**TASK:** Only the lines below starting at the one that contains "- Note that" and ending at the one that contains "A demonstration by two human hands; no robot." are to be reproduced, exactly and with both ends kept.

**Collected data entries:**
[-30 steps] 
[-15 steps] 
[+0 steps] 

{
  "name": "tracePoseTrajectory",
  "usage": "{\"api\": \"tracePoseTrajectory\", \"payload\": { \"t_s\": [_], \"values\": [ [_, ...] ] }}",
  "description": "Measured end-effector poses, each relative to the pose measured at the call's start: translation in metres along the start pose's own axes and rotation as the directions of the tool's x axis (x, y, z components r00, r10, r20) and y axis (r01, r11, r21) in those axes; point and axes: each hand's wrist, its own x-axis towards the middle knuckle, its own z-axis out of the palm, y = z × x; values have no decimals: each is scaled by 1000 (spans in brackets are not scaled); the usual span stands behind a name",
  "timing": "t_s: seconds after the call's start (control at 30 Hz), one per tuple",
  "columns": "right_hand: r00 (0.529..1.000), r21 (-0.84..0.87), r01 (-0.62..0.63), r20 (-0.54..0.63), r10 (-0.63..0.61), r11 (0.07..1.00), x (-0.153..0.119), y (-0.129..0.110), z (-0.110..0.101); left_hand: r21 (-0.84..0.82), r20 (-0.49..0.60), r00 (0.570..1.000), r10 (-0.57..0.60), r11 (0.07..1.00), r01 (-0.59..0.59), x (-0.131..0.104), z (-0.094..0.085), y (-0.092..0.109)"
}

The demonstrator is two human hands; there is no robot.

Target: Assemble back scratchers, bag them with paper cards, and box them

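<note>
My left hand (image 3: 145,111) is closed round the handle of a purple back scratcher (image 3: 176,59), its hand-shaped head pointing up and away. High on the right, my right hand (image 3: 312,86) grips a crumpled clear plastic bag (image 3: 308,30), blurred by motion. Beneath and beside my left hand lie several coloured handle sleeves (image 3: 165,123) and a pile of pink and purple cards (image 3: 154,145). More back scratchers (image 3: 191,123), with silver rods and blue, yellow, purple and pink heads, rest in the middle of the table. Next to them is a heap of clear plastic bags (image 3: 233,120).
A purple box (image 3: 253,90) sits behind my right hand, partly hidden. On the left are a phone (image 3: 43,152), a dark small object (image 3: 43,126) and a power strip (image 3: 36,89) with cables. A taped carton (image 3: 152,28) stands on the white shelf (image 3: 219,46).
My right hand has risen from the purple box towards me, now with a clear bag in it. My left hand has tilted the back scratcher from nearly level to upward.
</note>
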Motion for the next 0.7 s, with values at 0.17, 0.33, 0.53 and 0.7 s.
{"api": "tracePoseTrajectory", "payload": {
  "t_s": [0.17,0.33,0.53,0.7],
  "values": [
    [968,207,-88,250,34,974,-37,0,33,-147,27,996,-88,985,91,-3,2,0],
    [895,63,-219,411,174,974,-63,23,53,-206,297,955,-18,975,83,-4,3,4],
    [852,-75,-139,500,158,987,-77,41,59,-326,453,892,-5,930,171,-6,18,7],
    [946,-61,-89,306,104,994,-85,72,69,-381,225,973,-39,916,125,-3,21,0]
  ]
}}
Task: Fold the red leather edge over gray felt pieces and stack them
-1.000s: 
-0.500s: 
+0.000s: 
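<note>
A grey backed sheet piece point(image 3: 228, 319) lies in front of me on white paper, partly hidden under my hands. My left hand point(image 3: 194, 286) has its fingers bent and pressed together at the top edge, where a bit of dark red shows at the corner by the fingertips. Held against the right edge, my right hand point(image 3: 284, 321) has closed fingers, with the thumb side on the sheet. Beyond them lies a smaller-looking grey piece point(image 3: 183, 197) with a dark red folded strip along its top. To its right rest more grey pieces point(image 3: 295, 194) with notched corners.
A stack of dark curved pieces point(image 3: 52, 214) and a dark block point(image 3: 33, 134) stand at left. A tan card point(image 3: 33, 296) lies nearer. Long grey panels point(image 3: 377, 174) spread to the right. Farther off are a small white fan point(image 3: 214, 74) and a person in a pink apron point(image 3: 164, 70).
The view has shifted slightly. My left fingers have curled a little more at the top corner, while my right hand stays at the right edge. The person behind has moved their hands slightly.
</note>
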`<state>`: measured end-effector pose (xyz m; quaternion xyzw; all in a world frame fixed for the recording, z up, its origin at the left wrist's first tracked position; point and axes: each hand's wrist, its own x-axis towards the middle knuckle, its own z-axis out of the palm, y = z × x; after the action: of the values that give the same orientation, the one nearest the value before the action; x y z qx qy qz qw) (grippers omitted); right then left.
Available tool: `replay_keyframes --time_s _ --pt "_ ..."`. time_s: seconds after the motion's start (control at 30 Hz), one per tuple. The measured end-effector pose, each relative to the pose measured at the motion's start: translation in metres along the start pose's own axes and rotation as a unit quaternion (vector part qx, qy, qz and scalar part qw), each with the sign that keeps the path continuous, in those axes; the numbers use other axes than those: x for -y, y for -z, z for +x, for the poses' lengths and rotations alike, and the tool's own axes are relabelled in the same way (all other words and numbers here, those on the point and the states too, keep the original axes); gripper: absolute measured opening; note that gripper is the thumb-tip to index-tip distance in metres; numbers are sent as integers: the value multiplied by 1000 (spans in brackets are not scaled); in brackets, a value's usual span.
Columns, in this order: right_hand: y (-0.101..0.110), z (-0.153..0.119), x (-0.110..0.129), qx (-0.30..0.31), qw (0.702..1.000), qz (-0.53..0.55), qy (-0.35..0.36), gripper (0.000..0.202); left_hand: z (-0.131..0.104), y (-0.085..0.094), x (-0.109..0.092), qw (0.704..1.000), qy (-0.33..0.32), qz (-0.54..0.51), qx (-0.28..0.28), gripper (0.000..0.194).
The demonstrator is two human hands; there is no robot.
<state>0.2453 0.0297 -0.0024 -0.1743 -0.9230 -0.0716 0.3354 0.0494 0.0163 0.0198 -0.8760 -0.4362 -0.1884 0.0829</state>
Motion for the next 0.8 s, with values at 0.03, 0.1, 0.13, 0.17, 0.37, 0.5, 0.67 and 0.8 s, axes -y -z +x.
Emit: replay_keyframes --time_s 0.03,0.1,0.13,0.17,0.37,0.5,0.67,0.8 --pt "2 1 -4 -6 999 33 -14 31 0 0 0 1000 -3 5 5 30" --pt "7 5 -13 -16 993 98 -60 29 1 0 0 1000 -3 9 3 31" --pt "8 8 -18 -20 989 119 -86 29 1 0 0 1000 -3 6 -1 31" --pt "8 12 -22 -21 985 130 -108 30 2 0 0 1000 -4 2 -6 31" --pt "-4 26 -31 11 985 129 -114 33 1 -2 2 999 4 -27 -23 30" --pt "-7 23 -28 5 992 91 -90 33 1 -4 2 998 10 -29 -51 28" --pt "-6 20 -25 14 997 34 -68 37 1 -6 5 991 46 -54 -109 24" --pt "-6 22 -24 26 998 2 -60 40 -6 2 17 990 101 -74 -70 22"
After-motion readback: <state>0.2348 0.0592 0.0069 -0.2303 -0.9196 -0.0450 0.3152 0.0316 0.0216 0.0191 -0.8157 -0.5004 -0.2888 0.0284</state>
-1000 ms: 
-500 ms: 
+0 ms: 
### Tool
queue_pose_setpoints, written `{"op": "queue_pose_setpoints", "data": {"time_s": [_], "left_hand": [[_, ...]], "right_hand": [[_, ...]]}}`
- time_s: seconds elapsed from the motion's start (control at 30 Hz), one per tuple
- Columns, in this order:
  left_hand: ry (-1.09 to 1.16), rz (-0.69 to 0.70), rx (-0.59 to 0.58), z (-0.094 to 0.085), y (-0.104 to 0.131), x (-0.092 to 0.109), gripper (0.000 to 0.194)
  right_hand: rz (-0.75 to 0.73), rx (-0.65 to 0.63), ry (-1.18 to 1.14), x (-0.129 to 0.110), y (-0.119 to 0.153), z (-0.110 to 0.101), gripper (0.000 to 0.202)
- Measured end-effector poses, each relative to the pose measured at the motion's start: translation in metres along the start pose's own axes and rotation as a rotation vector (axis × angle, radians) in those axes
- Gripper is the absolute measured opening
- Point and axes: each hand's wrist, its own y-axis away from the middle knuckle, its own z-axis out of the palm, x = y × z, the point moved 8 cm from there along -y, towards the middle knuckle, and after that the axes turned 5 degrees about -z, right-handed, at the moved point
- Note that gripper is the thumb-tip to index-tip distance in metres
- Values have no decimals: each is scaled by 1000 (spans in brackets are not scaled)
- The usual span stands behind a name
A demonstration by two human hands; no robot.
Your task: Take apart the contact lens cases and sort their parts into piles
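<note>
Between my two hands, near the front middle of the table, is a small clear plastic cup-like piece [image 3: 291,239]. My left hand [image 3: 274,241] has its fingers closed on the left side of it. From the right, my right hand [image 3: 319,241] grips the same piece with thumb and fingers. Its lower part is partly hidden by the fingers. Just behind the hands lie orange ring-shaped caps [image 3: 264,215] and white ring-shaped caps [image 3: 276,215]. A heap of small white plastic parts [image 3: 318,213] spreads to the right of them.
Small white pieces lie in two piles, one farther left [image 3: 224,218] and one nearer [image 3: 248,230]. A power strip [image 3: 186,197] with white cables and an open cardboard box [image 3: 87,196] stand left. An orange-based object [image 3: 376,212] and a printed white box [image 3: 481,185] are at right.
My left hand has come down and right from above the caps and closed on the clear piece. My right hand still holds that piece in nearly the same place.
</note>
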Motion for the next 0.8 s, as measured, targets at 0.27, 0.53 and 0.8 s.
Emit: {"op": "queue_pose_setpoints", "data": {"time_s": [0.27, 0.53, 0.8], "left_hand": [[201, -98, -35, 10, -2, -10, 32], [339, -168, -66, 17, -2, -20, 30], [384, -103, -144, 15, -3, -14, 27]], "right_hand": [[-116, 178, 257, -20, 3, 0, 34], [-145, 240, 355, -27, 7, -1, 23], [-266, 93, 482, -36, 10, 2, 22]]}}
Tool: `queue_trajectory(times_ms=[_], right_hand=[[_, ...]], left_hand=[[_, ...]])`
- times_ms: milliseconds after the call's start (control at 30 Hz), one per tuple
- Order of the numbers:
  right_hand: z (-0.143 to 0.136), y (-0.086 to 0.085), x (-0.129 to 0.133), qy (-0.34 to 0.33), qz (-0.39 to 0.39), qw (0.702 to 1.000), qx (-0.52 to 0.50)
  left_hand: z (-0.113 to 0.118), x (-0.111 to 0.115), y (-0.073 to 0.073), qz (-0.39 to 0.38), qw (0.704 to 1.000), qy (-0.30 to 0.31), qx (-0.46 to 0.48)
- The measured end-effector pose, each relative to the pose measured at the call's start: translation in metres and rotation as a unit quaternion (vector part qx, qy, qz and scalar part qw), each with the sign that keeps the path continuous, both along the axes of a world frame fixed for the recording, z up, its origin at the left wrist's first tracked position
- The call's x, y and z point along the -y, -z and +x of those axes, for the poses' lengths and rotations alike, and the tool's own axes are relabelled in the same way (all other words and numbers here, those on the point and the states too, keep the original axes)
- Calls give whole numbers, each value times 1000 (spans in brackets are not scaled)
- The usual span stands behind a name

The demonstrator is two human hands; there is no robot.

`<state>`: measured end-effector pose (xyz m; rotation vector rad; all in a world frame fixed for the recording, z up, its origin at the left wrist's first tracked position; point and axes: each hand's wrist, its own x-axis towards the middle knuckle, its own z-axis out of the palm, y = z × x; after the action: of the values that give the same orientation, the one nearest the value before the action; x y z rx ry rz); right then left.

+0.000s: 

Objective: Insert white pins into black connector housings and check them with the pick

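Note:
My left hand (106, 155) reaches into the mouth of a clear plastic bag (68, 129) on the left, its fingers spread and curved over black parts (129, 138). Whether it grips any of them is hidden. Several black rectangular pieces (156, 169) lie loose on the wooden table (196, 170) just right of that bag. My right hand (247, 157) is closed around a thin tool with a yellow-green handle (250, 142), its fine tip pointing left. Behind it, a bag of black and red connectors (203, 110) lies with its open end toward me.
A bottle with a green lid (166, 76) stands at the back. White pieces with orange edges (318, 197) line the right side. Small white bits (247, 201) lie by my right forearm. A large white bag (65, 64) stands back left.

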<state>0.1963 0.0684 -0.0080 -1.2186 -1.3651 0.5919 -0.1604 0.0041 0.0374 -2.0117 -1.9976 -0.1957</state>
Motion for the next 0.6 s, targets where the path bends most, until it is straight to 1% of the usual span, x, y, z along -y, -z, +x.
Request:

**OUTPUT BELOW:**
- Note that gripper is the thumb-tip to index-tip distance in metres
- Values have no decimals: each is scaled by 1000 (spans in brackets are not scaled)
- The usual span stands behind a name
A demonstration by two human hands; no robot.

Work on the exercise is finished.